In San Francisco she began, as all women must, to “improve me.” There was a lot of work to be done. During our first “sophisticated” dinner where they served me wine without asking for our IDs, she had to tell me that I was supposed to sip and approve the splash of wine the waiter had put into my glass. It was the beginning of a long process of renovation by women that continues to this day.

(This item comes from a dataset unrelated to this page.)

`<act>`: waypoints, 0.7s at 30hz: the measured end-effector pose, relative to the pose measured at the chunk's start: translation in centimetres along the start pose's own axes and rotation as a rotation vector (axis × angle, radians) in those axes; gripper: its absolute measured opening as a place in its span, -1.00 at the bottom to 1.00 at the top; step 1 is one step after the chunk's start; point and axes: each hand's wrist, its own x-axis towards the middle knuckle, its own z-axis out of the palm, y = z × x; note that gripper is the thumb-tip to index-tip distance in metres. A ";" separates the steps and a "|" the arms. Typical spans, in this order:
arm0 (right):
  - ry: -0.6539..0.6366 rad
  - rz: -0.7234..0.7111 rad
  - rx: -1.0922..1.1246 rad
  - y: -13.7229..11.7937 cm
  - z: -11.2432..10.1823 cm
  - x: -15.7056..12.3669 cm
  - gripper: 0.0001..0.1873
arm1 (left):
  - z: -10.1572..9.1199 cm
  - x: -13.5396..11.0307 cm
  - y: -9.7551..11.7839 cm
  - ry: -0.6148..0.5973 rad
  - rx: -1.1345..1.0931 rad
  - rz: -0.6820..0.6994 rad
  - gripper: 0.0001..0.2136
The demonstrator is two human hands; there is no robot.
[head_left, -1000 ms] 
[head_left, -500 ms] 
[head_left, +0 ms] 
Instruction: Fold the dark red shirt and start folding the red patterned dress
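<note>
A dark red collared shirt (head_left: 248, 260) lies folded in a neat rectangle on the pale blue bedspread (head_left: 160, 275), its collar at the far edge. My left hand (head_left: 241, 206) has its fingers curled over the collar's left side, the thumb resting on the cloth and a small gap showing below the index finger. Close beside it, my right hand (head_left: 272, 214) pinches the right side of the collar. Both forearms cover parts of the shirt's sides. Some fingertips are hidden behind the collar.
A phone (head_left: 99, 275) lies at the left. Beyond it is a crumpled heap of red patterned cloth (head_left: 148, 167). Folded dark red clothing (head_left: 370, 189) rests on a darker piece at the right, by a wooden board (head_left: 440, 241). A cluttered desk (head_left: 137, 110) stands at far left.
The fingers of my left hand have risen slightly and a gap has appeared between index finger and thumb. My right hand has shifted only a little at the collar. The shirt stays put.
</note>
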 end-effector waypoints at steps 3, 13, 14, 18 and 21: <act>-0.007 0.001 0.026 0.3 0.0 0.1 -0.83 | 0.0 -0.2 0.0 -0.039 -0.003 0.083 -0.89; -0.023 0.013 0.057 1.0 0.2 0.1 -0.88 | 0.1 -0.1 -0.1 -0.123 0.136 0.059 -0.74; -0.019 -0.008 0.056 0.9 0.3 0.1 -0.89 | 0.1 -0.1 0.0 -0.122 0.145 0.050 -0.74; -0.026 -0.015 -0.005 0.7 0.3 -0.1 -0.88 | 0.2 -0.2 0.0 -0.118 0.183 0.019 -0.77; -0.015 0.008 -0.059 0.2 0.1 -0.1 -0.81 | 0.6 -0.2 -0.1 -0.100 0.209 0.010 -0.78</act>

Other lessons revealing the customs of the wider world and female mysteries followed. In our bungalow was a small table she covered with a red and white checked tablecloth and one of those raffia-wrapped bottles of Chianti with the candle stuck in the neck and the wax dripping down. It was all very romantic. We’d cook on a gas ring with a cast-iron skillet. We had two wine glasses, two plates, two sets of silverware, and one bed facing a wall to wall window that had a sweeping view of the alley. It was all essentially one room. Poor and very romantic. There were other items of furniture but I don’t remember them. There was a front door and even, I think, a short and white fence (perhaps picket) that led to the shared lawn where the drama students were emoting over their hamburgers while changing partners. It was the sixties and it was all very romantic.

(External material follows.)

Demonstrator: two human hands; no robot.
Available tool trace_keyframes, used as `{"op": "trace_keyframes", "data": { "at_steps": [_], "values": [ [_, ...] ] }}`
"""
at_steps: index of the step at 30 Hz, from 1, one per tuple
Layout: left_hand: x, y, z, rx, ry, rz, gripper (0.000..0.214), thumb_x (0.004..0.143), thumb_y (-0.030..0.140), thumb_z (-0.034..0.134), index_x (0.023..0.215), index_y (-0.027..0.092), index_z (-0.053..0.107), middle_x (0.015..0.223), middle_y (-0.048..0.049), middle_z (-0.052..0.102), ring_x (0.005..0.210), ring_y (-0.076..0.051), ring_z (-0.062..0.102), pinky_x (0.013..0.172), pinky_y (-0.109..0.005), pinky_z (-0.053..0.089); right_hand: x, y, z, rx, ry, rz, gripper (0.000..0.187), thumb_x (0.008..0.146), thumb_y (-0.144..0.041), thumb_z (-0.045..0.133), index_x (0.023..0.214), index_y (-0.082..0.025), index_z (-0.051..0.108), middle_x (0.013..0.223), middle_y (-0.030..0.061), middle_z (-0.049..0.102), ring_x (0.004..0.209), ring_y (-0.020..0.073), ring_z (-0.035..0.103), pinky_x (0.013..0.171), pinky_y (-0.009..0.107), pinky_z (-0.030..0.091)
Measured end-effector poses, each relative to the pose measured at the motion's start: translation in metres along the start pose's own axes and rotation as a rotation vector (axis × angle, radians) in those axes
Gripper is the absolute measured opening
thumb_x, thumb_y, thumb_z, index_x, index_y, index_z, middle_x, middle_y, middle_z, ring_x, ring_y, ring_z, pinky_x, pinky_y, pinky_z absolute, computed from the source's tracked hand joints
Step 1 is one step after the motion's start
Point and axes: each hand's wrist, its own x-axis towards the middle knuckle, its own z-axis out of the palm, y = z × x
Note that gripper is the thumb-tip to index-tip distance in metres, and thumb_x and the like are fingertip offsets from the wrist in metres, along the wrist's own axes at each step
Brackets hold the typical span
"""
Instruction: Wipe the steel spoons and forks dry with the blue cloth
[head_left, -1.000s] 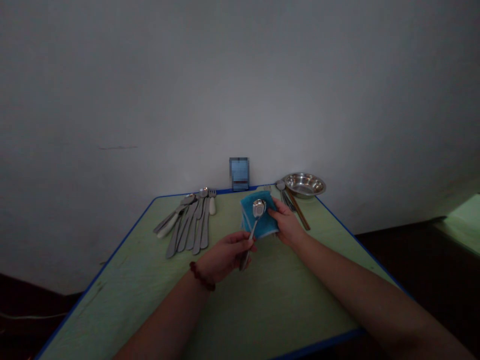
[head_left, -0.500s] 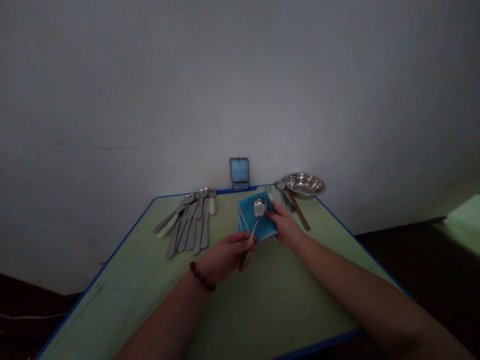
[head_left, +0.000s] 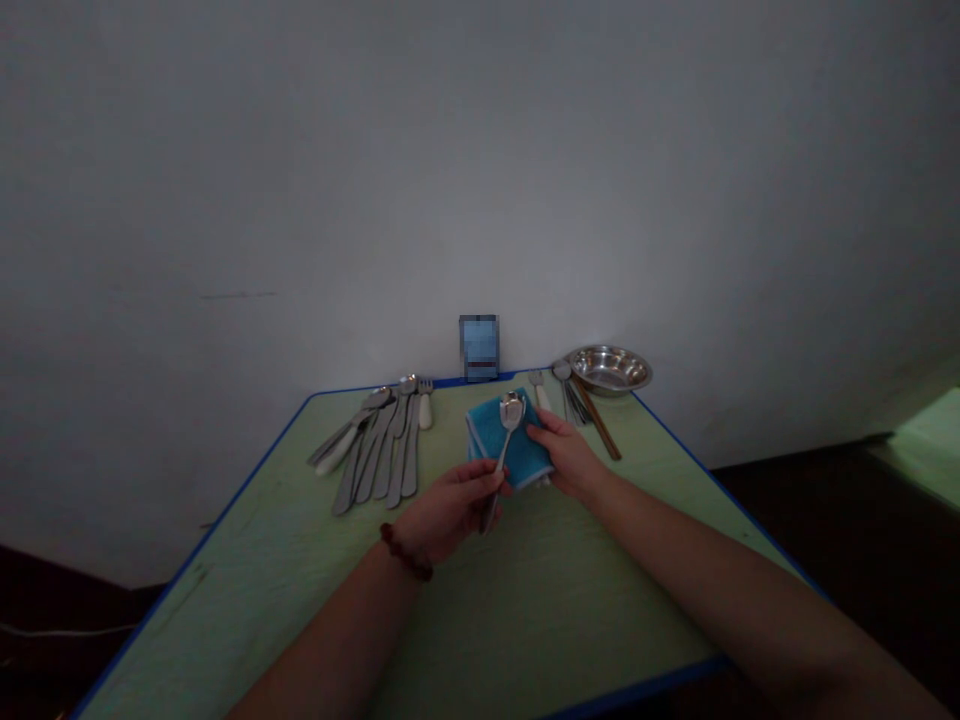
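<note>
My left hand (head_left: 450, 510), with a dark bead bracelet on its wrist, grips the handle of a steel spoon (head_left: 508, 430), holding it up with the bowl pointing away from me. A folded blue cloth (head_left: 489, 440) with pale edges lies behind the spoon's bowl, just above the tabletop. My right hand (head_left: 566, 457) holds the cloth at its right side, with the fingertips close to the spoon. The hand partly hides the cloth's right edge, and the spoon's lower handle sticks out below my left fingers.
Knives, forks and spoons (head_left: 379, 450) lie in a row at the far left of the green, blue-edged table (head_left: 225, 600). A steel bowl (head_left: 610, 370), chopsticks (head_left: 596, 420) and a fork (head_left: 536, 387) sit at the far right. A blurred blue object (head_left: 478, 347) stands against the wall.
The blue cloth has turned and shifted left, and the spoon's bowl has moved slightly left with it. My right hand has moved slightly left, and a fork behind the cloth now shows more fully.
</note>
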Motion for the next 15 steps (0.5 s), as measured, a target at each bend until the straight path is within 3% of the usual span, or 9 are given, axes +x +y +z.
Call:
{"op": "trace_keyframes", "data": {
  "at_steps": [9,15],
  "values": [
    [0.0006,0.0015,0.001,0.022,0.113,0.018,0.013,0.066,0.021,0.062,0.074,0.015,0.054,0.061,0.0031,0.058,0.043,-0.005,0.05,0.039,-0.017,0.034,-0.0022,0.0022,0.001,-0.007,-0.027,0.035,0.033,0.056,-0.023,0.062,0.089,-0.022,0.058,0.072,-0.003,0.067,0.058,0.0139,0.059,0.056,0.028,0.046],
    [0.0001,0.0021,0.0024,0.038,0.114,0.041,0.016,0.064,0.022,0.064,0.074,0.015,0.053,0.061,0.0029,0.057,0.043,-0.006,0.049,0.04,-0.018,0.034,-0.0032,0.0021,0.002,-0.025,-0.029,0.029,0.035,0.056,-0.024,0.063,0.09,-0.022,0.057,0.071,-0.0033,0.066,0.058,0.0135,0.058,0.055,0.027,0.045]
  ]
}}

And so that summer unfolded traveling between “playing house” and her father’s house until, at last, she tired of me and her demons took her back to her previous boyfriend leaving me cast out of her love and her house.

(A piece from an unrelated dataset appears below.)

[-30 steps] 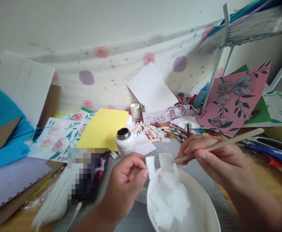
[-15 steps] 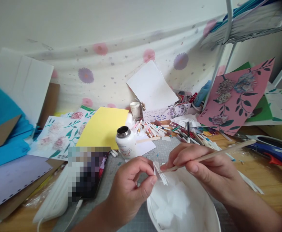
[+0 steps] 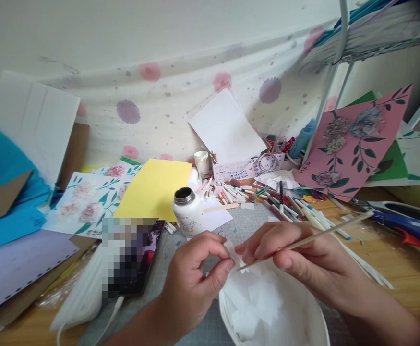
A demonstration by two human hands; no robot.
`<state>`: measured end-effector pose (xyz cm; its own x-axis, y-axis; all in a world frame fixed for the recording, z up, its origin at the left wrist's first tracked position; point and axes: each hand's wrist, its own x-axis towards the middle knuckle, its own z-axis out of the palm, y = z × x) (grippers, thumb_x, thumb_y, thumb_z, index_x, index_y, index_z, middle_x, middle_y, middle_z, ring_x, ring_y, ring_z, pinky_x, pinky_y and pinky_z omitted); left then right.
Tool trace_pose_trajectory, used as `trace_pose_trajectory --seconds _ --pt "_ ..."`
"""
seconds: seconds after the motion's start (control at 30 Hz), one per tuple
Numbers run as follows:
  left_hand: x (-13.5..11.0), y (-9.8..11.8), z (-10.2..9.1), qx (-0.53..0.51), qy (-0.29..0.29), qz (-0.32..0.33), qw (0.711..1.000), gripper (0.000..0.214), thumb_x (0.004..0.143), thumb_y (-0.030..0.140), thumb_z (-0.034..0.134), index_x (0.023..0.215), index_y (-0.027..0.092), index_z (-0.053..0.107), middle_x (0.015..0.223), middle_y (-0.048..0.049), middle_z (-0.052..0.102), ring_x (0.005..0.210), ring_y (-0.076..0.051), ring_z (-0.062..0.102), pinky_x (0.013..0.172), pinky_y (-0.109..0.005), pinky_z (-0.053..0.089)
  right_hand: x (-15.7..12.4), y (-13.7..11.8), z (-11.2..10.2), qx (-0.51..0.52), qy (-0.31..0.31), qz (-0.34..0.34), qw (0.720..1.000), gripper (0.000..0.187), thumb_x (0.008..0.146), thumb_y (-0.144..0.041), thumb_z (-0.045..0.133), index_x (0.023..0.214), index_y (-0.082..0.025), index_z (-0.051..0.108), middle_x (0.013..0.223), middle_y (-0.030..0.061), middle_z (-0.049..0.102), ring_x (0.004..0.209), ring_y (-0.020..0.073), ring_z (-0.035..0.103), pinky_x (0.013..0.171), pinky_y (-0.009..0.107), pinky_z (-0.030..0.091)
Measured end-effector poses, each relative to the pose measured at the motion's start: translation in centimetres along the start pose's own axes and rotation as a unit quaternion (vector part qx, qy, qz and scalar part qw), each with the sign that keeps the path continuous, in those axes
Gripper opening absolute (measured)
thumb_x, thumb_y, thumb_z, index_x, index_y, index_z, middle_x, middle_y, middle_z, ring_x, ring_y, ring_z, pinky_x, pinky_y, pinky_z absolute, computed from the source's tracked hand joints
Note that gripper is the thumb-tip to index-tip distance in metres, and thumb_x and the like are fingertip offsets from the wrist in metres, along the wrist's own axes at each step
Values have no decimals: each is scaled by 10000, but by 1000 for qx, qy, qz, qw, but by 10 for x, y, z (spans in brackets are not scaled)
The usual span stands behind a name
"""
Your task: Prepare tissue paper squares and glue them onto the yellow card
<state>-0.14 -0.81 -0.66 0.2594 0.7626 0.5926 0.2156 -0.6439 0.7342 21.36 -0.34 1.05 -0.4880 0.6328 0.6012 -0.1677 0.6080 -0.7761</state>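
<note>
Between thumb and forefinger, my left hand (image 3: 198,274) pinches a small folded piece of white tissue paper (image 3: 234,253). My right hand (image 3: 299,254) is closed around a thin wooden stick (image 3: 332,230), its lower tip beside the tissue piece and its other end pointing up to the right. Both hands are over the left and upper rim of a white bowl (image 3: 316,307). Inside the bowl lie several loose white tissue squares (image 3: 256,307). The right fingertips partly hide the tissue piece's right side.
A white open-necked bottle (image 3: 188,211) stands behind my left hand. Left of it are a phone (image 3: 148,259) on a white stand and a yellow sheet (image 3: 155,187). Markers (image 3: 231,192) lie scattered behind. A blue glue gun (image 3: 407,230) and a pink flower picture (image 3: 354,144) are at the right.
The stick's tip has shifted slightly down and left, and its upper end has moved left. The tissue piece has changed from fanned layers to a narrower fold. The left hand has barely moved.
</note>
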Motion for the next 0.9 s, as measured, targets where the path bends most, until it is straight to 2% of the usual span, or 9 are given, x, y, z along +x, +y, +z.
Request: trace_pose_trajectory --seconds 0.17,0.3,0.43,0.67,0.8,0.83,0.9 --pt "-2 -1 1 -1 1 2 1000 163 786 40 628 740 197 623 788 11 654 737 -122 637 689 -206 489 2 1 -1 -10 4 -10 1000 189 1006 -259 550 1075 -224 722 947 73 738 951 200 711 833 318 578" --pt "-3 -3 1 -60 -14 -29 998 142 809 66 622 755 197 620 802 6 645 736 -127 628 676 -216 494 0 4 -3 -1 26 15 1000 192 1010 -276 550 1056 -232 731 953 60 744 948 178 696 834 282 559" --pt "-2 -4 -1 -117 -17 -46 992 142 804 65 605 751 196 617 797 4 636 739 -129 614 656 -213 488 -2 11 -10 29 65 1 997 180 1003 -267 568 1040 -243 743 941 40 749 928 170 696 827 271 562" --pt "0 2 -5 -75 -53 2 996 168 758 29 582 728 194 593 791 5 654 708 -120 607 662 -223 465 3 14 -28 155 168 1 974 124 948 -228 647 946 -214 770 891 27 772 797 162 756 732 246 643" --pt "3 3 -6 -23 -134 39 990 83 751 107 652 788 180 639 832 -47 661 788 -186 614 722 -304 467 5 12 -27 179 168 14 969 120 942 -244 655 931 -208 769 868 32 779 770 171 767 722 257 655" --pt "3 2 -7 -13 -140 49 989 57 761 141 661 799 179 639 830 -56 654 805 -202 603 735 -325 462 4 12 -25 180 162 13 970 124 948 -245 648 937 -213 766 876 29 776 786 173 765 727 266 655" --pt "2 1 -7 -4 -109 73 991 38 802 161 631 795 188 606 787 -43 618 792 -201 568 736 -341 447 3 14 -18 173 142 16 974 133 963 -244 628 962 -226 760 898 23 767 828 168 753 756 270 643"
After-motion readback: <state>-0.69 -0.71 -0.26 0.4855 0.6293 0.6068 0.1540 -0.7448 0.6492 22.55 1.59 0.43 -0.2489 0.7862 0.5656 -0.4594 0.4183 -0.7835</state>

And so I left, broken-hearted as all boys must be when their first love leaves.
The next year the Free Speech Movement began at Berkeley. I joined the movement in Davis but by the next September I’d transferred to Berkeley “to be where the action was and she was not”.
And then the years and the decades came and went and I learned how to shut her and that summer away. I went on to other lives and other rooms. I went, I suppose, far away to New York and to Europe. I had, perhaps, more than my share of women, a number of whom I loved. Went on and married. Came back to the US. Had a child. Had a divorce that left life in shambles. I went on and had a second life, a second marriage. For a couple of years at least. In that, I was no different from many other men. It is the way we live now.
Traveling for the magazine I returned to San Francisco more than twenty-five years back and found her working at a bar in North Beach in an alley across from City Lights. There she was still setting them up for the broken-hearted. I ordered a double and we talked for a while, I forget about what. She was or had been married. She’d stayed in the bay area. Her father had passed and she had another place somewhere on the slopes of the hills around North Beach. We went there for, I think, one night. Then I left.
I’ve never seen her again.
More years passed and I was beyond marriage and living in Seattle. She’d found me there and got my address. Then the birthday cards began.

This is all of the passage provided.